If you want to argue logistics and television revenue, go ahead. The new system brings more games, which means more TV product. It also means more stages for programs to show themselves. More games does not have to mean less meaning. It means more opportunities. You would rather the sport be owned by a four team selection committee than be messy and earned on the field? That is a conservative argument, not a sportsmanlike one.
Indiana Is Walking Through the Door
Indiana’s run is the demo case. They are a household example of the new reality. If they fall to Ohio State, they are still in the narrative. If they win, they are in the ascendancy and they did it on their own terms. That is how college football should work. Great seasons get rewarded. Not based on history. Based on work.
If you still want the four-team country club, fine. Go find a rerun and enjoy the predictability. The rest of us will watch November matter for more programs, more stadiums, and more rivalries. The new model rewards seasons, gives mid-level programs pathways to resources, and brings actual stakes to games that used to be window dressing.
Indiana walking through that now open door is the point.
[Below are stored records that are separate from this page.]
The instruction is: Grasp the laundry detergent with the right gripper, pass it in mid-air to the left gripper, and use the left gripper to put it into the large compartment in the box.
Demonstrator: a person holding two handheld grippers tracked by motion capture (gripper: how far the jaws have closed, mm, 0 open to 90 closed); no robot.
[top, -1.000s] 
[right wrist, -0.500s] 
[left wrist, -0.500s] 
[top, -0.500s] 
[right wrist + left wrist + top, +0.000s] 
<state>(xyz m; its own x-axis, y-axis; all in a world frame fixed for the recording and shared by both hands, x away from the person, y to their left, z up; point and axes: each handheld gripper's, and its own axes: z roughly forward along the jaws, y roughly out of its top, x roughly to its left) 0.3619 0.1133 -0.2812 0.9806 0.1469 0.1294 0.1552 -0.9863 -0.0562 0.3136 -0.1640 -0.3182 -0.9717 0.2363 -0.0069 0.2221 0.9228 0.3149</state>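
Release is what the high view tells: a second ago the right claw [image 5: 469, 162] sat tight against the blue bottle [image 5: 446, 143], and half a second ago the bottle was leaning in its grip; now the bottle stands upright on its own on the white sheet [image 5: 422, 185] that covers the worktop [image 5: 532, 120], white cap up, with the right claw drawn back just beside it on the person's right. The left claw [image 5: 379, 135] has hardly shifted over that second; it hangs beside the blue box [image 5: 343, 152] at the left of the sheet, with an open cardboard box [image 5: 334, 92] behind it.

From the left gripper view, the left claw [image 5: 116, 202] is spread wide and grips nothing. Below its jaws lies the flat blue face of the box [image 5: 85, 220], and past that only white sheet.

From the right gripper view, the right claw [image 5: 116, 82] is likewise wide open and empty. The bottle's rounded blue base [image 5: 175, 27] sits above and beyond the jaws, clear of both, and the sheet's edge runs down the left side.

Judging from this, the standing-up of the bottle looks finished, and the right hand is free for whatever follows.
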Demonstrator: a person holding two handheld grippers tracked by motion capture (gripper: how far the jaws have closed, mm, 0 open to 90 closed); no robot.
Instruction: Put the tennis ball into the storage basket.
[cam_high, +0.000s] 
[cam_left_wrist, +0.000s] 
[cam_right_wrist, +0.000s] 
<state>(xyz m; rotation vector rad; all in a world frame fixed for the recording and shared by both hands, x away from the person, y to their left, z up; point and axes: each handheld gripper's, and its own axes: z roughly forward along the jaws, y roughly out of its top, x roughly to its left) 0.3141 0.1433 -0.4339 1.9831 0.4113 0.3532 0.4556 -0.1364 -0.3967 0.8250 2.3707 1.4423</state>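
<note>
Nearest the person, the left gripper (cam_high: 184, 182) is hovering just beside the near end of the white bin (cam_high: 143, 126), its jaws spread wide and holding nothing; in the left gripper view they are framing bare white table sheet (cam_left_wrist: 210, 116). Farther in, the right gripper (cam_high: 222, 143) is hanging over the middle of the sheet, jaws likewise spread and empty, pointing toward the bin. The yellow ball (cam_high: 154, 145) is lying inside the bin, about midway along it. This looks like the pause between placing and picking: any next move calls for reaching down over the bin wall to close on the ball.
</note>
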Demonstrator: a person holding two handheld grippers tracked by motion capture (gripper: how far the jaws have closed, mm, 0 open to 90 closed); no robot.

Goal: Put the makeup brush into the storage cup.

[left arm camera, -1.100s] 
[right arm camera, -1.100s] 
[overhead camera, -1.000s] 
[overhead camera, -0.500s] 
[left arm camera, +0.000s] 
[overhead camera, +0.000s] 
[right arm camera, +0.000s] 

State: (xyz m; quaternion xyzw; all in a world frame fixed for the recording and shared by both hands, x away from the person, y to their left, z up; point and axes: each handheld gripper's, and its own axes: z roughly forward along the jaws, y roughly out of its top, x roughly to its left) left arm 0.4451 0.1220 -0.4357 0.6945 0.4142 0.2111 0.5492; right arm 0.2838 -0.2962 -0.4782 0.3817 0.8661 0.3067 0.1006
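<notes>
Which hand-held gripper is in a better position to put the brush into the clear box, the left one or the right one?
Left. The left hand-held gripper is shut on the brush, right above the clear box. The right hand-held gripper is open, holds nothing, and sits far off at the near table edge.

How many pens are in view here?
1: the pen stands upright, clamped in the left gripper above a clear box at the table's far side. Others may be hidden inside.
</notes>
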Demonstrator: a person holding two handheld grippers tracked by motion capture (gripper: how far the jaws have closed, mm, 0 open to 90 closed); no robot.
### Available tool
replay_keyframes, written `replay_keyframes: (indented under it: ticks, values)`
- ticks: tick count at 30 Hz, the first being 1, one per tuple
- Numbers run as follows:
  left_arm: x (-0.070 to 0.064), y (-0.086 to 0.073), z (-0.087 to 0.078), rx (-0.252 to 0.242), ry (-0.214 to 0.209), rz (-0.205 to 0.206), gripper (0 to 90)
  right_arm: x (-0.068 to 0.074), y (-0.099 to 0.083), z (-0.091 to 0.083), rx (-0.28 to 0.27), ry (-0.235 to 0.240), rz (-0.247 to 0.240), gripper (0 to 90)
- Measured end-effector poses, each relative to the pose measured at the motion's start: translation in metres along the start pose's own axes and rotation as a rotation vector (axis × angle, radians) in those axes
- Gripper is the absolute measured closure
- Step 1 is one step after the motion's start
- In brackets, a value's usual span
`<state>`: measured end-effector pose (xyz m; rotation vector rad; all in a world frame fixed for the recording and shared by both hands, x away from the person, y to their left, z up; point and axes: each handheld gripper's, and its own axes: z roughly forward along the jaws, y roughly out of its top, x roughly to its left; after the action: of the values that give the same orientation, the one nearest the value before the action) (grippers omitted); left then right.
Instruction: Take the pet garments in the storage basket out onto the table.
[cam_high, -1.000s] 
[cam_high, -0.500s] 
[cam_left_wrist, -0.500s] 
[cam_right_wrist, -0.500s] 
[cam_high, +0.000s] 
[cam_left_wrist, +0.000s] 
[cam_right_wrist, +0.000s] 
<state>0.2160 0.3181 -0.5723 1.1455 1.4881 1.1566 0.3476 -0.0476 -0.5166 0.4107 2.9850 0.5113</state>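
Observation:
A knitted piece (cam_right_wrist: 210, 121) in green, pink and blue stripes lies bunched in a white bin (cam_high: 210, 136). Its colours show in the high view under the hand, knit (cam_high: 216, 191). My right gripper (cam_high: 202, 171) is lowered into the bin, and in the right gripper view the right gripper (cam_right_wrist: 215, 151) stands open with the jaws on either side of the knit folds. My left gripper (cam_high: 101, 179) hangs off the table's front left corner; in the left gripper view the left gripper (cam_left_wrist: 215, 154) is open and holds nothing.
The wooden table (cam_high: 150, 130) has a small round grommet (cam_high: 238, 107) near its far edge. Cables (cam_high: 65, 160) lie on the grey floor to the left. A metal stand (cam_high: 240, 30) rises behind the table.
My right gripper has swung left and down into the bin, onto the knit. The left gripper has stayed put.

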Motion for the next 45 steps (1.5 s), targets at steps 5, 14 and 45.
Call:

They are not a viral fluke. They are validation. The 12-team playoff has not ruined college football. It has given it a spine. It has reattached meaning to the long grind of a season and given more fans a reason to stay tuned past October.
The math of the postseason now favors earned placement, not brand lobbying. Top seeds get byes, mid seeds host first round games, and conference champions are guaranteed a shot. That structure balances reward and opportunity. It takes the knives out of committee whimsy and puts results back on the field.
This is a sport. It is supposed to be messy. It is supposed to have nights where the underdog shocks the country. It is supposed to have seasons where lesser known programs force the narrative and end up on the national stage. The 12-team playoff delivers that more than the old system ever did.
Indiana at 10-0 is not a punchline. It is a headline. It is data. It is evidence that expanding the field was the right move. Watch the rest of the season. See how the path plays out. If the system produces a national champion who would not have had a shot in the old model, we will call that progress. If it produces more nights that matter for more fanbases, we will call that a success.
This is how the game grows. This is how programs climb. This is how fans live through every week in November knowing the dream is still alive. Indiana is living that dream. The playoff expansion gave them the map. Now they have to walk it.